--- Dataset content Enclosed Below ---
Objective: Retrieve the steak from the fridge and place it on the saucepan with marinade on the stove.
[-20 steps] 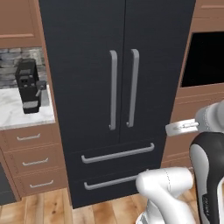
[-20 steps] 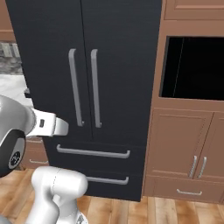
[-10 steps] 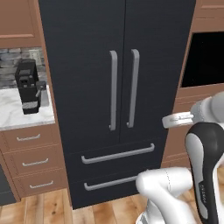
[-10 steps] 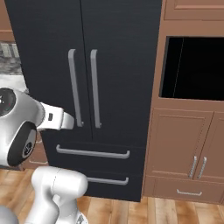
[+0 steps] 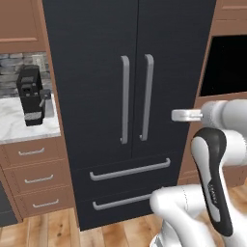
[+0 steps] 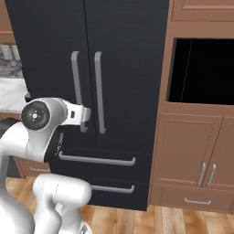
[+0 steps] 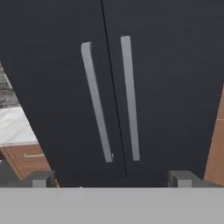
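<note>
The fridge (image 5: pixel 96 58) stands straight ahead, tall and black, with both doors shut. Its two long grey handles (image 5: pixel 125 99) run side by side at the middle seam, also seen as the handles (image 7: pixel 97 103) in the hand view. My gripper (image 7: pixel 112 179) is open and holds nothing, a short way in front of the doors and facing them just below the handles. My white hand (image 5: pixel 185 115) hangs to the right of the handles. The steak is hidden. The saucepan, the marinade and the stove are out of view.
Two grey drawer pulls (image 5: pixel 130 170) cross the fridge's lower part. A black coffee machine (image 5: pixel 31 96) sits on the marble counter (image 5: pixel 19 128) at the left, over wooden drawers (image 5: pixel 31 176). A dark wall recess (image 6: pixel 201 71) and wooden cabinets (image 6: pixel 196 160) stand at the right.
The arm has swung up and round. My hand has risen and now points at the fridge doors. The gripper has stayed open and the fridge has stayed shut.
</note>
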You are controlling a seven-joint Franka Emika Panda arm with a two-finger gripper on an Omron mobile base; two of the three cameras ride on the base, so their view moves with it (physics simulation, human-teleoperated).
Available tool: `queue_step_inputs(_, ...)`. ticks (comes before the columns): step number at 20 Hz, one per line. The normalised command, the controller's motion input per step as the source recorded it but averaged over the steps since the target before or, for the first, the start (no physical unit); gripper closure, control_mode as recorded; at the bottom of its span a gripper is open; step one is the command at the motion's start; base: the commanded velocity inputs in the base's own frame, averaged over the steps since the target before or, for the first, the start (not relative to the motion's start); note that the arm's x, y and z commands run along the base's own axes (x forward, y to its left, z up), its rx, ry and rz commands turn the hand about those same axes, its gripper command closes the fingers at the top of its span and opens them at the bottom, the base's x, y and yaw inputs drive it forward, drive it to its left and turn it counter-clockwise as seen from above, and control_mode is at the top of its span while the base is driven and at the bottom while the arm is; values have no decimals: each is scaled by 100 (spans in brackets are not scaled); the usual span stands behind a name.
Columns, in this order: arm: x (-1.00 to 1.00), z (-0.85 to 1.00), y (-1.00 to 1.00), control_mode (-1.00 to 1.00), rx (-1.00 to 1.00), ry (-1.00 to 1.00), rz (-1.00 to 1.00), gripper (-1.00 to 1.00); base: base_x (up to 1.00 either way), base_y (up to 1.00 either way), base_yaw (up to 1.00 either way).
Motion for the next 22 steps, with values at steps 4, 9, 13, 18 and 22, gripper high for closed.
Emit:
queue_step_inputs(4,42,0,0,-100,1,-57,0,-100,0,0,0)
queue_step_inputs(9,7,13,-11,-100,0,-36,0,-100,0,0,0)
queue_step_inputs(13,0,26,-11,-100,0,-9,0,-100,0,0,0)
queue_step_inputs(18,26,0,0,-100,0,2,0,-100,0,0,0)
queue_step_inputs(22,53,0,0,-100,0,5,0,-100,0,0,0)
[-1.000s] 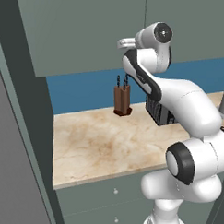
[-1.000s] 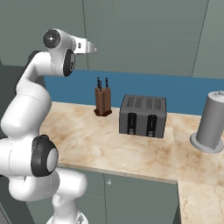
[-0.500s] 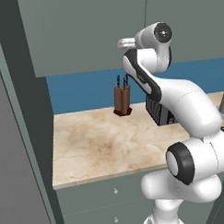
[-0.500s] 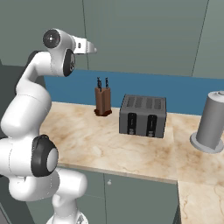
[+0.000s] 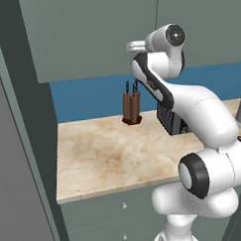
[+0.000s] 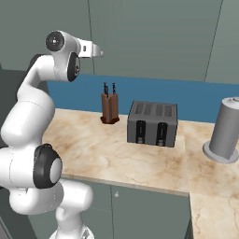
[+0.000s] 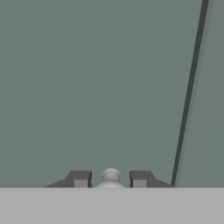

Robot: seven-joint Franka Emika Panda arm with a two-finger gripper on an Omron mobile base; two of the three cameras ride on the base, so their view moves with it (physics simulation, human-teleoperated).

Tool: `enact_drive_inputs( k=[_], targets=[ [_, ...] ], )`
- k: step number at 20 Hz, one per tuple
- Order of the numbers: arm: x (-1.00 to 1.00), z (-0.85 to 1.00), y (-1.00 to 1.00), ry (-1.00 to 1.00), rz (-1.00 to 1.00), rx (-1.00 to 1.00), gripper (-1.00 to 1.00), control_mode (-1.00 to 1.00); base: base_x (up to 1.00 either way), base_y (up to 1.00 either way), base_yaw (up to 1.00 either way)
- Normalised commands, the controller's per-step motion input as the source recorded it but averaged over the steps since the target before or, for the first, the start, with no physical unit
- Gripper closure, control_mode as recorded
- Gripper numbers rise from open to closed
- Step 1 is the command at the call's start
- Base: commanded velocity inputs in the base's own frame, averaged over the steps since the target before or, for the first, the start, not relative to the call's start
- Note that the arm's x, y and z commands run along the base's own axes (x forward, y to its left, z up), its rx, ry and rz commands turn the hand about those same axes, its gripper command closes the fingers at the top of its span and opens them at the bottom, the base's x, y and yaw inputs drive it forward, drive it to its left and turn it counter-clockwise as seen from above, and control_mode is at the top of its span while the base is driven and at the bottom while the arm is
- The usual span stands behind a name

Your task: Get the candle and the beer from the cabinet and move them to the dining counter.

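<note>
The grey-green upper cabinet (image 5: pixel 99 34) has its flat doors closed, so the candle and the beer are hidden behind them. My arm reaches up to the door, and the gripper (image 5: pixel 130 45) touches its face. From the right, the gripper (image 6: pixel 99 52) points at the cabinet (image 6: pixel 154 37) door. In the hand view, a small round knob (image 7: pixel 110 176) sits between my two fingertips (image 7: pixel 81 179), and the gripper (image 7: pixel 110 180) is shut on it. A dark door seam (image 7: pixel 188 96) runs just right of the knob. The dining counter is out of view.
Below the cabinet lies a marble worktop (image 5: pixel 104 158) with a brown knife block (image 6: pixel 109 107), a dark toaster (image 6: pixel 153 124) and a grey cylinder (image 6: pixel 225 130). Grey-green drawers (image 5: pixel 112 217) sit under it. A tall dark panel (image 5: pixel 24 146) stands at the left.
</note>
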Motion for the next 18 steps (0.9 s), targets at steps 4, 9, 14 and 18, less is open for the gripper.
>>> enact_drive_inputs(
  k=[4,9,14,18],
  targets=[
    [0.00,0.00,0.00,0.00,0.00,0.00,1.00,-1.00,0.00,0.00,0.00],
    [0.00,0.00,0.00,0.00,0.00,0.00,1.00,-1.00,0.00,0.00,0.00],
    [0.00,0.00,0.00,0.00,0.00,0.00,1.00,-1.00,0.00,0.00,0.00],
    [-0.03,0.00,0.01,0.00,0.00,0.00,1.00,-1.00,0.00,0.00,0.00]
  ],
)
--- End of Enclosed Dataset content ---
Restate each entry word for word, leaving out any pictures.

Reply:
Objective: Retrieve the steak from the fridge and place it on the saucepan with marinade on the stove.
[-20 steps] 
[-20 steps] 
[-10 steps] 
[-10 steps] 
[+0 steps] 
[+0 steps] 
[+0 steps] 
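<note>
The fridge (image 5: pixel 96 58) stands straight ahead, tall and black, with both doors shut. Its two long grey handles (image 5: pixel 125 99) run side by side at the middle seam, also seen as the handles (image 7: pixel 97 103) in the hand view. My gripper (image 7: pixel 112 179) is open and holds nothing, a short way in front of the doors and facing them just below the handles. My white hand (image 5: pixel 185 115) hangs to the right of the handles. The steak is hidden. The saucepan, the marinade and the stove are out of view.
Two grey drawer pulls (image 5: pixel 130 170) cross the fridge's lower part. A black coffee machine (image 5: pixel 31 96) sits on the marble counter (image 5: pixel 19 128) at the left, over wooden drawers (image 5: pixel 31 176). A dark wall recess (image 6: pixel 201 71) and wooden cabinets (image 6: pixel 196 160) stand at the right.
The arm has swung up and round. My hand has risen and now points at the fridge doors. The gripper has stayed open and the fridge has stayed shut.
</note>
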You are controlling a seven-joint Franka Emika Panda arm with a two-finger gripper on an Omron mobile base; two of the three cameras ride on the base, so their view moves with it (physics simulation, human-teleoperated).
Available tool: `queue_step_inputs(_, ...)`. ticks (comes before the columns): step number at 20 Hz, one per line. The normalised command, the controller's motion input per step as the source recorded it but averaged over the steps since the target before or, for the first, the start (no physical unit); gripper closure, control_mode as recorded; at the bottom of its span a gripper is open; step one is the command at the motion's start; base: the commanded velocity inputs in the base's own frame, averaged over the steps since the target before or, for the first, the start (not relative to the motion's start); note that the arm's x, y and z commands run along the base's own axes (x forward, y to its left, z up), its rx, ry and rz commands turn the hand about those same axes, its gripper command closes the fingers at the top of its span and opens them at the bottom, the base's x, y and yaw inputs drive it forward, drive it to its left and turn it counter-clockwise as seen from above, and control_mode is at the top of its span while the base is driven and at the bottom while the arm is; values have no decimals: each is scaled by 100 (spans in brackets are not scaled); the usual span stands behind a name.
Columns, in this order: arm: x (-1.00 to 1.00), z (-0.85 to 1.00), y (-1.00 to 1.00), control_mode (-1.00 to 1.00), rx (-1.00 to 1.00), ry (-1.00 to 1.00), rz (-1.00 to 1.00), gripper (-1.00 to 1.00); base: base_x (up to 1.00 either way), base_y (up to 1.00 either way), base_yaw (up to 1.00 either way).
Motion for the next 22 steps, with values at steps 4, 9, 13, 18 and 22, gripper high for closed.
Emit:
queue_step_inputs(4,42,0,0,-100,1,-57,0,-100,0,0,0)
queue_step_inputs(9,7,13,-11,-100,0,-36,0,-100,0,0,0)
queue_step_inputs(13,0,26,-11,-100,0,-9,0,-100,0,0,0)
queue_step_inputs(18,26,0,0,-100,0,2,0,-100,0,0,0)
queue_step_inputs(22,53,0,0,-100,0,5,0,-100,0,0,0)
[-1.000s] 
[-1.000s] 
[-0.500s] 
[-0.500s] 
[+0.000s] 
[+0.000s] 
[+0.000s] 

Robot: seven-joint Franka Emika Panda arm with a two-finger gripper on an Omron mobile base; two of the three cameras ride on the base, so their view moves with it (physics simulation, human-teleoperated).

Tool: `enact_drive_inputs( k=[_], targets=[ [_, ...] ], )`
- k: step number at 20 Hz, one per tuple
- Order of the numbers: arm: x (-1.00 to 1.00), z (-0.85 to 1.00), y (-1.00 to 1.00), ry (-1.00 to 1.00), rz (-1.00 to 1.00), rx (-1.00 to 1.00), gripper (-1.00 to 1.00), control_mode (-1.00 to 1.00); base: base_x (up to 1.00 either way), base_y (up to 1.00 either way), base_yaw (up to 1.00 either way)
- Normalised commands, the controller's per-step motion input as the source recorded it but averaged over the steps since the target before or, for the first, the start, with no physical unit
- Gripper closure, control_mode as recorded
- Gripper numbers rise from open to closed
- Step 1 is the command at the call's start
- Base: commanded velocity inputs in the base's own frame, averaged over the steps since the target before or, for the first, the start, not relative to the call's start
- Note that the arm's x, y and z commands run along the base's own axes (x forward, y to its left, z up), its rx, ry and rz commands turn the hand about those same axes, its gripper command closes the fingers at the top of its span and opens them at the bottom, the base's x, y and yaw inputs drive it forward, drive it to its left and turn it counter-clockwise as seen from above, and control_mode is at the top of its span while the base is driven and at the bottom while the arm is
- The usual span stands behind a name

Your task: Get the candle and the beer from the cabinet and move them to the dining counter.

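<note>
The grey-green upper cabinet (image 5: pixel 99 34) has its flat doors closed, so the candle and the beer are hidden behind them. My arm reaches up to the door, and the gripper (image 5: pixel 130 45) touches its face. From the right, the gripper (image 6: pixel 99 52) points at the cabinet (image 6: pixel 154 37) door. In the hand view, a small round knob (image 7: pixel 110 176) sits between my two fingertips (image 7: pixel 81 179), and the gripper (image 7: pixel 110 180) is shut on it. A dark door seam (image 7: pixel 188 96) runs just right of the knob. The dining counter is out of view.
Below the cabinet lies a marble worktop (image 5: pixel 104 158) with a brown knife block (image 6: pixel 109 107), a dark toaster (image 6: pixel 153 124) and a grey cylinder (image 6: pixel 225 130). Grey-green drawers (image 5: pixel 112 217) sit under it. A tall dark panel (image 5: pixel 24 146) stands at the left.
</note>
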Motion for the next 18 steps (0.9 s), targets at steps 4, 9, 14 and 18, less is open for the gripper.
>>> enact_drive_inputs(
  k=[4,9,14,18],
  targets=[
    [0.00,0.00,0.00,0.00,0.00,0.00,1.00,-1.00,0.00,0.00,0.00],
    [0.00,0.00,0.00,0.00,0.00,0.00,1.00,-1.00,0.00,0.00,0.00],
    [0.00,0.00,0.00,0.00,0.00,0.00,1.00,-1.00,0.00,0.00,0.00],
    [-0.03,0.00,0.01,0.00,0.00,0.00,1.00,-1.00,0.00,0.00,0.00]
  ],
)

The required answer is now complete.